Extracting sub-arrays safely/idiomatically in C#

Question

I am building a natural language processor in C#, and many 'words' in our database are actually multiple-word phrases that refer to one noun or action. Please, no discussion on this design call, suffice it to say it is not changeable at this time. I have string arrays of related words (chunks) of the sentence that I need to test for these phrases and words. What is an appropriately idiomatic way to handle sub-array extraction so I run the least risk of overflow errors and the like?

To give an example of the desired logic, let me step through a run with a sample chunk. For our purposes, assume that the only multiple-word phrase from the database is 'quick brown'.

Full phrase: The quick brown fox -> encoded as {"The", "quick", "brown", "fox"}
First iteration: Test "The quick brown fox" -> returns nothing
Second iteration: Test "The quick brown" -> returns nothing
Third iteration: Test "The quick" -> returns nothing
Fourth iteration: Test "The" -> returns value
Fifth iteration: Test "quick brown fox" -> returns nothing
Sixth iteration: Test "quick brown" -> returns value
Seventh iteration: Test "fox" -> returns value

Sum all returned values and return.

I have some ideas of how to go about this but the more I look at things the more I am really getting worried about array addressing errors and other such horrors plaguing my code. The phrase is coming in as a string array, but I'm fine with putting it to IEnumerable. My only concern there lies in an Enumerable's lack of an index.

And why two-words phrase was not encoded initially as {"The", "quick brown", "fox"} ?? — sll, Aug 15 '11 at 20:41
Are you asking about how to generate your test phrases for each iteration? — Philipp Schmid, Aug 15 '11 at 20:43
@sllev: Because we don't know it's a multi-word phrase until it gets to the database and comes back. Before that point it simply gets encoded based on related grammatical role (subject clause, verb clause, etc). It is from there broken into a string array of the words inside that clause. — tmesser, Aug 15 '11 at 20:43
@Philip: Sort of? I know how to generate strings from the sub-arrays. The problem is making sure I get the sub-arrays in such a way that I don't blow something up while fuddling around with integer addressing or something. — tmesser, Aug 15 '11 at 20:45

Jim Mischel · Answer 1 · 2011-08-15T22:11:32.620

2

This sounds like a perfect application for the Aho-Corasick string matching algorithm. I have a dictionary of about 10 million phrases that I run short strings through. It's incredibly fast. With a single pass it will tell you all of the matching phrases. So if "the," "fox," and "quick brown" were all in the dictionary, a single pass would return all three indexes.

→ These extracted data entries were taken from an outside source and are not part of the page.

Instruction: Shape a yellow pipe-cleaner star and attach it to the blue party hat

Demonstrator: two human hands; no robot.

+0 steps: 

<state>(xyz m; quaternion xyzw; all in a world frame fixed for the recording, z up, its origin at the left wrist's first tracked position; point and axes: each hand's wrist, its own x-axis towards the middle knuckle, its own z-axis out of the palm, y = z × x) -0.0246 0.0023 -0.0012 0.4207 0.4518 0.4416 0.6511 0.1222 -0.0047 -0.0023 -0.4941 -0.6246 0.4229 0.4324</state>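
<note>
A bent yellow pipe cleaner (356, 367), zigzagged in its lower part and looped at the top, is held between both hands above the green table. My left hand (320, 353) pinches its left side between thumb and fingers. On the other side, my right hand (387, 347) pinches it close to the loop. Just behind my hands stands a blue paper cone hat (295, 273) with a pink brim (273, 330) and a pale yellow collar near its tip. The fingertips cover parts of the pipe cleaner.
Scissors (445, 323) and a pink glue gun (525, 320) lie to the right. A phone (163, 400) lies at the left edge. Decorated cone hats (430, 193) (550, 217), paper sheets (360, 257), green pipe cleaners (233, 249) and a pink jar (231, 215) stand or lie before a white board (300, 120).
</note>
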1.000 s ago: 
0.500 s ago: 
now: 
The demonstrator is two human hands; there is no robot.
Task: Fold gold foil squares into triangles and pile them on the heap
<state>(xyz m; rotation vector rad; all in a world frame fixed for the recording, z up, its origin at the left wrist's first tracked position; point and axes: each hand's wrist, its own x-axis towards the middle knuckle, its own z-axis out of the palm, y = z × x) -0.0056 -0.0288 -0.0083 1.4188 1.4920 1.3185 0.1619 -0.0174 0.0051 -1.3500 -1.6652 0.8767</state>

It's pretty easy to implement. Find the original paper online and you can build it in an afternoon.

Efficient String Matching: An Aid to Bibliographic Search

edited Aug 15 '11 at 22:11

answered Aug 15 '11 at 20:43

Jim Mischel

131,090
20
188
351

This is great (and I am looking up an implementation of it right now), but how precisely do I obtain these three strings out of the array I'm passed in, particularly if both "quick" and "brown" are also in the dictionary? – tmesser Aug 15 '11 at 20:52
Read the original paper, which will explain things much better than I can. And if you run across my published implementation, ignore it. I misunderstood the algorithm when I published that, and haven't had the opportunity to correct it. See my edited response for a link to the original paper. – Jim Mischel Aug 15 '11 at 22:10
Here's an implementation of the algorithm in C#: http://www.informit.com/guides/content.aspx?g=dotnet&seqNum=869 – Jim Mischel Sep 15 '11 at 15:22

score 1 · Answer 2 · answered Aug 15 '11 at 20:40

1

Would ArraySegment or a DelimitedArray help?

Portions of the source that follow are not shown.